Sunday, February 15, 2009

Log 021509

On the rare occasion I am sharp enough to debug: strange errors in the translation of terms, unfortunately they are logical errors. Sigh.

Saturday, February 14, 2009

Travelling the C Stack

I use a Cheney style GC which is triggered, and may start a collection, each time a term is rewritten. The collector starts of with one root. This gives a minimal overhead, since in other GCs collections are tried each allocation step and this scheme does without that overhead giving an allocation routine of just a few machine instructions.

A problem with this scheme is that there may not be enough room in the heap for allocating a new term during a rewrite. Normally, less than a hundred bytes will be allocated, so keeping a spill-over region will be quite safe, except for FFI which may introduce a term of unknown size for example while reading files.

The are several ways of handling this: a) adjusting to a normal GC where an allocation may be interrupted with a collection, which also would imply that I would need to travel the C stack to collect other roots, b) explicitly introduce an allocation routine in the language which will grow the heap such that enough room is available for building large terms, c) allocate large terms in another region, d) never allocate large terms, instead pass pointers from C and work on opaque structures which must be deallocated explicitly.

Option d) it is.

Tuesday, February 10, 2009

Finalizers Considered Questionable

If you glue C to a GC-ed language, you end up with the question what to do with structures passed from C. One way of handling them would be to add finalizers to objects in the GC-ed language. I am figuring out what others did. A post from Python-Dev.

Here's my $0.02.

I agree with the sentiments that use of finalizers
should be discouraged. They are extremely helpful
in cases like tempfile.TemporaryFileWrapper, so I
think that they should be supported. I do think that
the language should not promise a high level of service.

Some observations:

- I spent a little bit of time on the ANSI
Smalltalk committee, where I naively advocated
adding finalizers to the language. I was resoundingly
told no. :)

- Most of the Python objects I deal with these days
are persistent. Their lifetimes are a lot more complicated
that most Python objects. They get created once, but they
get loaded into and out of memory many times. In fact, they
can be in memory many times simultaneously. :) A couple
of years ago I realized that it only made sense to call
__init__ when an object was first created, not when it is
subsequently (re)loaded into memory. This led to a
change in Python pickling semantics and the deprecation
of the loathsome __getinitargs__ protocol. :)

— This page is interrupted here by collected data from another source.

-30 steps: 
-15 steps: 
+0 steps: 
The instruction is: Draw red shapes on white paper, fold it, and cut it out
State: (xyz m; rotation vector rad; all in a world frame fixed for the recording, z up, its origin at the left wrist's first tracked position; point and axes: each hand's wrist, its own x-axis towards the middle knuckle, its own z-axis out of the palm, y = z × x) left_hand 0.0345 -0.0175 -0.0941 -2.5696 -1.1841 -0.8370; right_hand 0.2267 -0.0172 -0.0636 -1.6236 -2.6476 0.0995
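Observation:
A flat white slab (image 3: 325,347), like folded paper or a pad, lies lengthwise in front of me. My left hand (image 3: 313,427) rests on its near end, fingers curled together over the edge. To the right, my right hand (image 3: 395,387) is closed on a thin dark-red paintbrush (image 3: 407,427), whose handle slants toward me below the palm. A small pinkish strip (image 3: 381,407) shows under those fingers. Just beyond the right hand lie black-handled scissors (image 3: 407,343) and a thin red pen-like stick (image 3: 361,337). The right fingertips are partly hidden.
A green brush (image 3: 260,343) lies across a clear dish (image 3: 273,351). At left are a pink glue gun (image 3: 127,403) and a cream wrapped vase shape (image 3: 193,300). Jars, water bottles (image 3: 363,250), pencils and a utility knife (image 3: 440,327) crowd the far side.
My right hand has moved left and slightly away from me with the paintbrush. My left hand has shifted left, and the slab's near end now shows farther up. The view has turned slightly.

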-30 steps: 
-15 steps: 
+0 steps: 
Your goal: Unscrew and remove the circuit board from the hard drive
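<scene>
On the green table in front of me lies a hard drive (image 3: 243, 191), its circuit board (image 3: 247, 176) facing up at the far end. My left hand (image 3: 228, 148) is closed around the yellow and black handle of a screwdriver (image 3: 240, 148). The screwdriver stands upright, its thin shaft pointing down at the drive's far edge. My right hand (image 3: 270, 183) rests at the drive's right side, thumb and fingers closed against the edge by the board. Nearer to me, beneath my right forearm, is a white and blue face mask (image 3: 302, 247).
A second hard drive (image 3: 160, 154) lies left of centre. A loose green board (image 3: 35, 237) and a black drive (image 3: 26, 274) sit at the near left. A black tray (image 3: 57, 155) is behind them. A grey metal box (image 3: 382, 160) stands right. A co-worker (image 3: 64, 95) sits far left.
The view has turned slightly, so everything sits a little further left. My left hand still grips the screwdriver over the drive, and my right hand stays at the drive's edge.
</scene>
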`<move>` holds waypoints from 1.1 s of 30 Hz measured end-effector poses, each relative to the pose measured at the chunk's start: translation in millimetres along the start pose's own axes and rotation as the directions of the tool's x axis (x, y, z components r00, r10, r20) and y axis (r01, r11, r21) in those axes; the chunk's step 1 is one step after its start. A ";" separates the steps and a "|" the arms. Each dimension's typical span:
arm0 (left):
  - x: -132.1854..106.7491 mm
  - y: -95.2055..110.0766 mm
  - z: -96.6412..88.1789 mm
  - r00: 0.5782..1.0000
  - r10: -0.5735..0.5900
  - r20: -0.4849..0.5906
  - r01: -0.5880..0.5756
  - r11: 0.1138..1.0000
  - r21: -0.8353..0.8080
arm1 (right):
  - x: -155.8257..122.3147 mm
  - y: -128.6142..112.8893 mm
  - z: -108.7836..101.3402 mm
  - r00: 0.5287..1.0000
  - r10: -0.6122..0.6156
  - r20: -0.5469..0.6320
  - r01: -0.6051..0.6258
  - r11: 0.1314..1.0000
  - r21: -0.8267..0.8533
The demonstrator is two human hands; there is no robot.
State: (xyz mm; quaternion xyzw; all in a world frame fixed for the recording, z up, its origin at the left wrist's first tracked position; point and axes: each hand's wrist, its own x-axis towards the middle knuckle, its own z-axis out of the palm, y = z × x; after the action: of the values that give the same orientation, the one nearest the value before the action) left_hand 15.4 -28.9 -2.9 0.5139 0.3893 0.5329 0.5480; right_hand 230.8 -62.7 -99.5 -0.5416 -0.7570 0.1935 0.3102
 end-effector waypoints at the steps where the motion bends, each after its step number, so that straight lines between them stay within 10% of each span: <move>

For me, a similar case can be made against use of __del__
for persistent objects. For persistent objects, a __del__
method should only be used for cleaning up the most volatile
of resources. A persistent object __del__ should not perform
any semantically meaningful operations because __del__ has
no semantic meaning.

- Zope has a few uses of __del__. These are all for
non-persistent objects. Interesting, in grepping for __del__,
I found a lot of cases where __del__ was used and then commented
out. Finalizers seem to be the sort of thing that people
want initially and then get over.

I'm inclined to essentially keep the current rules and
simply not promise that __del__ will be able to run correctly.
That is, Python should call __del__ and ignore exceptions raised
(or provide some *optional* logging or other debugging facility).
There is no reason for __del__ to fail unless it depends on
cyclicly-related objects, which should be viewed as a design

OTOH, __del__ should never fail because module globals go away.
IMO, the current circular references involving module globals are
unnecessary, but that's a different topic. ;)


I think I agree with this: ... GC is about memory management, not resource management .... The gist: since you cannot, in general, rely on finalizers being called when needed, or in the right order, better to avoid them.

Friday, February 6, 2009

Wednesday, February 4, 2009

Compiling out Select

Yet again a change scheduled to the compiler. If I introduce type specialization I can get rid of select statements and, again, simplify the runtime.

Log 020409

Fixing void arguments and results (c).

Tuesday, February 3, 2009

Log 020309

Still slow. Stack-exception (sigh) (text -> lists of text) (ml).

Thursday, January 29, 2009

Log 012909

Another slow day. Missed a rule in lambda_transform_child? (hi) Fixing test_lib.hi (hi) (bindings to OS)

Language Design

I took some care in designing the Hi language and its implementation. Recently, there was some debate on LtU whether design and implementation issues should be discussed. A problem is that there are no good designers of programming languages, even, there is no good body of knowledge to abstractly discuss what is, or would constitute, a good programming language.

So, what do we need? Some form of applied semiotics?

Why Functional Programming Matters

Short story.

When I was doing my master studies we were introduced to, I think, Miranda. One of the firsts home-work assignments was to write an interpreter which I had to deliver with a friend.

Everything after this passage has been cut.